Tuesday, December 20, 2016

"Bossy" friend...

Last night I sent my friend Marion a general chatty email.  In it I mentioned that the two young kid goats that are here on the farm are a bit of a menace.  They were bottle raised, so are super friendly, and like to be all up in the business of anyone who enters the pasture.  Right now the pasture footing is a mix of snow and ice, and it is a bit treacherous walking about out there.  Yet, walk I must, carrying food and water and taking care of the animals.  The kids don't know anything about personal space, and stay in mine.  As I try to walk with an armful of hay the kids walk in front of me, right in tripping range.  They walk behind me, inviting the larger goats to butt them, which often results in the kids bashing into the back of my knees.  When I feed the rabbits, the kids try to swipe the food from me. In general, they are in the way and a nuisance. I explained all this to my friend and she sent me back a long email, She had some excellent suggestions for ways to make my chore time safer.  For instance, I should not carry that hay in my arms, as it impedes my vision and can affect my balance, increasing my chances of a fall. She suggested that instead I use a small sled to drag hay from point to point.  An excellent idea.  She had other suggestions, as well, including that I should let Bravo come to the pasture with me each time I go there.  She reminded me that helping with the livestock is his job.

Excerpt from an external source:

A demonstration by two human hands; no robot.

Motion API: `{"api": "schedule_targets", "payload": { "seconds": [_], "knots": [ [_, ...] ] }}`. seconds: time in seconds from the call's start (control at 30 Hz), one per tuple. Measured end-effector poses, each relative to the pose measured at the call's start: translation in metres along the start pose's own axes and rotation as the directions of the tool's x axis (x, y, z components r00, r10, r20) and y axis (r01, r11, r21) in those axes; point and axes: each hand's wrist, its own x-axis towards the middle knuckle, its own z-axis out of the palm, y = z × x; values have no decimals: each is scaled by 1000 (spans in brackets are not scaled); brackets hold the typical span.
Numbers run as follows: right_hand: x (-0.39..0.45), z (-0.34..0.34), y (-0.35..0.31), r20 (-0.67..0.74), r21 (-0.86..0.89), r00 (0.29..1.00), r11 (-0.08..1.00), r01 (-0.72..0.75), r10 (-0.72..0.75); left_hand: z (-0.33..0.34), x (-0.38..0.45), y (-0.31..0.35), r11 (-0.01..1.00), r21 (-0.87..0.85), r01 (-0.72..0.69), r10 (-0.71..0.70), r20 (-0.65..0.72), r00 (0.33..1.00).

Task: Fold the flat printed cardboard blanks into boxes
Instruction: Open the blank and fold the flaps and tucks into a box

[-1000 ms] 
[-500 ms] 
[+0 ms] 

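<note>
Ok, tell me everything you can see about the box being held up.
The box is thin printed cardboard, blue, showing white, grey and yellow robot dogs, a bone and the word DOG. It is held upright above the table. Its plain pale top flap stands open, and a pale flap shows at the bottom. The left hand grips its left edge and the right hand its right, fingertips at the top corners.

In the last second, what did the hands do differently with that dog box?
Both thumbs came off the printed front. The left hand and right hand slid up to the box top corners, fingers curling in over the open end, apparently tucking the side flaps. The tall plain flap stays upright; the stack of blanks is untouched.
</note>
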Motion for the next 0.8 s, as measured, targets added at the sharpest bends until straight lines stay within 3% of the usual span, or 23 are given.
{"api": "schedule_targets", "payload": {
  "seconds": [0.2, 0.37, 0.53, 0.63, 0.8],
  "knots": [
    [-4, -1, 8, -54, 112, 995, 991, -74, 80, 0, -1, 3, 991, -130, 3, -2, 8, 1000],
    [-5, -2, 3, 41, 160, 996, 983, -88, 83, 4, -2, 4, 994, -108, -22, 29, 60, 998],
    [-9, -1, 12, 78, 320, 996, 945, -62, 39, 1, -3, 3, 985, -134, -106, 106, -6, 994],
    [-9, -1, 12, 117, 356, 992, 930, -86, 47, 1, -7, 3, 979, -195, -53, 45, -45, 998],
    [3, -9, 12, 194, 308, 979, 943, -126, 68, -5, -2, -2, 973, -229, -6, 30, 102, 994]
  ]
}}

I read her email at 5:00 AM.  Well before dawn. Then I thought about her ideas while I made my husband breakfast, packed his lunch and tidied up the kitchen.  When it was light enough to see, I headed out to feed and water all the stock.  Bravo went with me, as he always does. When I got this puppy last May, several people who are familiar with his breed warned me to be very careful of him around stock. The told me that puppies can easily get in trouble when they are around larger farm animals,and be injured if, say, a goat, were to butt them. They said that if my puppy was frightened or injured by my livestock, it might make him afraid of animals for the remainder of his life.  I took their advice to heart and have monitored Bravos contact with the stock quite carefully.  I have tried to let him be around the animals every day, but not necessarily interact with them much.

So this morning, as I slipped and slid across the frozen yard, I was wondering how, exactly, I should teach Bravo to keep the pesky kids away from me while I did chores.  I felt confident that he could do this, but not confident of my ability to show him what I wanted him to do.  Now, let me interject the following.  On the internet sites I read that are dedicated to English Shepherds, (that is what Bravo is,) people often gush about how their dogs are intuitive.  How they read their minds.  When they write things like this I know I roll my eyes just a little.  Bravo is smart and terrific and really an amazing dog, but a mind reader?  As someone who has lived with dogs my entire life, and worked with them professionally for 32 years, I wasn't really buying into this theory that my puppy was clairvoyant.

                      Here are the naughty kids.  Barley and Hops.  So cute, so much trouble.

I threw some hay over the fence in an attempt to keep the critters busy while I fed and watered the rabbits. My ploy worked for the horse, donkey, and adult goats.  But Barley and Hops left the pile of breakfast the minute I opened the gate and entered the slippery span of path I needed to navigate.  I thought, "I need to find a way to train Bravo to keep the kids out from underfoot."  And just then, out of nowhere, Bravo appeared, and tackled Barley, the larger of the kids.  He had never done that before. Usually he entertains himself by exploring the pasture, playing with a toy, or having me toss his ball to fetch. This morning,  the entire time I worked on feeding the rabbits, getting them water and treats and pellets and hay, Bravo was intently keeping Barley away from me.  It was like... well... It was like he read my mind.  Now, to be fair, he concentrated solely on one kid, and Hops, the other kid, was an underfoot pest, but dealing with one kid was much easier than working around two.

I'm going to buy a sled to haul hay. And I am going to keep thinking about how I want Bravo to keep the little goat kids away from me when I am working. Because, as it turns out, I have super smart friend AND a mind reading dog.  Life is good.